AGI - Non c'è solo Jimmy Lai, il 75enne fondatore del tabloid più letto di Hong Kong, l'Apple Daily, chiuso circa un anno e mezzo fa. L'editore è stato condannato a 5 anni e 9 mesi di carcere per frode perchè, secondo le autorità, avrebbe subaffittato illegalmente degli spazi per uffici negli anni '90. Il primo dicembre sarebbe dovuto iniziare un processo separato in cui Lai è accusato di aver violato la legge sulla sicurezza nazionale, poi rinviato su richiesta delle autorità cittadine. Se condannato, rischia l'ergastolo. Ma non c'è solo lui a subire il giro di vite iniziato dalle autorità dell'ex colonia britannica dopo la stagione di proteste iniziata nel giugno 2019.
I numeri
Da allora, scrive Asia News, almeno 1.315 persone sono finite in prigione o in altri istituti di correzione nella repressione scatenata dal governo dopo che migliaia di cittadini manifestarono per mesi contro il progetto di legge sull'estradizione (poi abortito), e più in generale per chiedere libertà e democrazia. A rivelare le cifre del pugno duro il segretario cittadino per la Sicurezza Chris Tang, sottolineando che 345 tra i condannati hanno meno di 21 anni.
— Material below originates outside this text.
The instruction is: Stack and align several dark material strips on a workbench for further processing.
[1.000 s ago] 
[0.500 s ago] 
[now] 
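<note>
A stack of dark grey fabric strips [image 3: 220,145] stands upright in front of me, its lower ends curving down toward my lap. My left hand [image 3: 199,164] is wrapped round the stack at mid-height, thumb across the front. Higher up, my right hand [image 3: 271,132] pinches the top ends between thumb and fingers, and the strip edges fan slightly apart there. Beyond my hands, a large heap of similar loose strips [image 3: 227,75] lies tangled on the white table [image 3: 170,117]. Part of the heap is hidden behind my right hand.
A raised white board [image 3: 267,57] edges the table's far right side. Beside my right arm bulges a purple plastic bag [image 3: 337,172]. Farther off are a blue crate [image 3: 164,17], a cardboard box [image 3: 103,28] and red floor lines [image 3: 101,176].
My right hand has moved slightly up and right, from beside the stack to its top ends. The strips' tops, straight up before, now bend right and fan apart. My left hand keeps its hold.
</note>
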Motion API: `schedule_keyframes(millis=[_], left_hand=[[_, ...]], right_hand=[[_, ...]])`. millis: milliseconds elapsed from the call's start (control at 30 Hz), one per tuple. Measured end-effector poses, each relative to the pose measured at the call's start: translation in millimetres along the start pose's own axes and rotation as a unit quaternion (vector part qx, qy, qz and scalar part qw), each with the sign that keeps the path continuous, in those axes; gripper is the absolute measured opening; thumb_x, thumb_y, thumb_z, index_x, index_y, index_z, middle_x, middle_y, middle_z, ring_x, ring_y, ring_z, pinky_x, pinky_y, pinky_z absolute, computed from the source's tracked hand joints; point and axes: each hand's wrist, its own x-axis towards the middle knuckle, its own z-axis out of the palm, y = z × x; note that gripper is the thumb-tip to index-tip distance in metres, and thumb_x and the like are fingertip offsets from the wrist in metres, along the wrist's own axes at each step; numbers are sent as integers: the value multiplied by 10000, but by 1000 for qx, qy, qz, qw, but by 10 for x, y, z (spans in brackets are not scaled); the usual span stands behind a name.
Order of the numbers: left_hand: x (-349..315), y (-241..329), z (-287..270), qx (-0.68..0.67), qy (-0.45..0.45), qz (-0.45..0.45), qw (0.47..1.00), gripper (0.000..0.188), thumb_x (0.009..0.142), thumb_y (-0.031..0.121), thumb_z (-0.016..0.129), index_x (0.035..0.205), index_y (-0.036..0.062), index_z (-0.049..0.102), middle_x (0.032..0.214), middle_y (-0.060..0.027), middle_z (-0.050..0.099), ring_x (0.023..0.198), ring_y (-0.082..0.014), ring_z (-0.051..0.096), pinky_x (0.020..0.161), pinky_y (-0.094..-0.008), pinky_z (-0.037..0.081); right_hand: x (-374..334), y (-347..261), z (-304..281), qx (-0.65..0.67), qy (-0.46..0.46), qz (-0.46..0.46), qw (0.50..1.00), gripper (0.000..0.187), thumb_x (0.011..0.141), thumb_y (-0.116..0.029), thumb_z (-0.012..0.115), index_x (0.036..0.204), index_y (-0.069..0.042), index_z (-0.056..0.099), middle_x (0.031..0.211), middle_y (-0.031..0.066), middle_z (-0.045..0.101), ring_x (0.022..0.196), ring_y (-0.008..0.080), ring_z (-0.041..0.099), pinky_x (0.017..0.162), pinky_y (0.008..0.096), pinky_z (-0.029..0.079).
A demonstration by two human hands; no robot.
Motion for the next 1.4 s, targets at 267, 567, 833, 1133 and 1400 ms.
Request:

Secondo dati rivelati in ottobre dal suo dipartimento, la polizia ha arrestato più di 10mila individui per le dimostrazioni pro-democrazia. Circa 3mila, inclusi 517 minorenni, sono finiti a processo; in 2.044 hanno concluso l'iter giudiziario, con 1.631 che hanno avuto condanne di vario tipo - carcere, libertà vigilata e servizi sociali.
Le accuse
Le imputazioni riguardano per lo più i reati di rivolta, assembramento illegale e possesso di armi di offesa. Il giro di vite imposto dalle autorità cittadine dopo le manifestazioni del 2019, soprattutto con l'adozione nel 2020 della legge sulla sicurezza nazionale imposta da Pechino, ha nei fatti limitato, sospeso o cancellato i diritti di riunione, associazione, espressione e partecipazione politica. Tang ha spiegato che 474 dei detenuti per le proteste del 2019 hanno partecipato con successo al programma PATH per aiutarli a "ricostruire valori positivi".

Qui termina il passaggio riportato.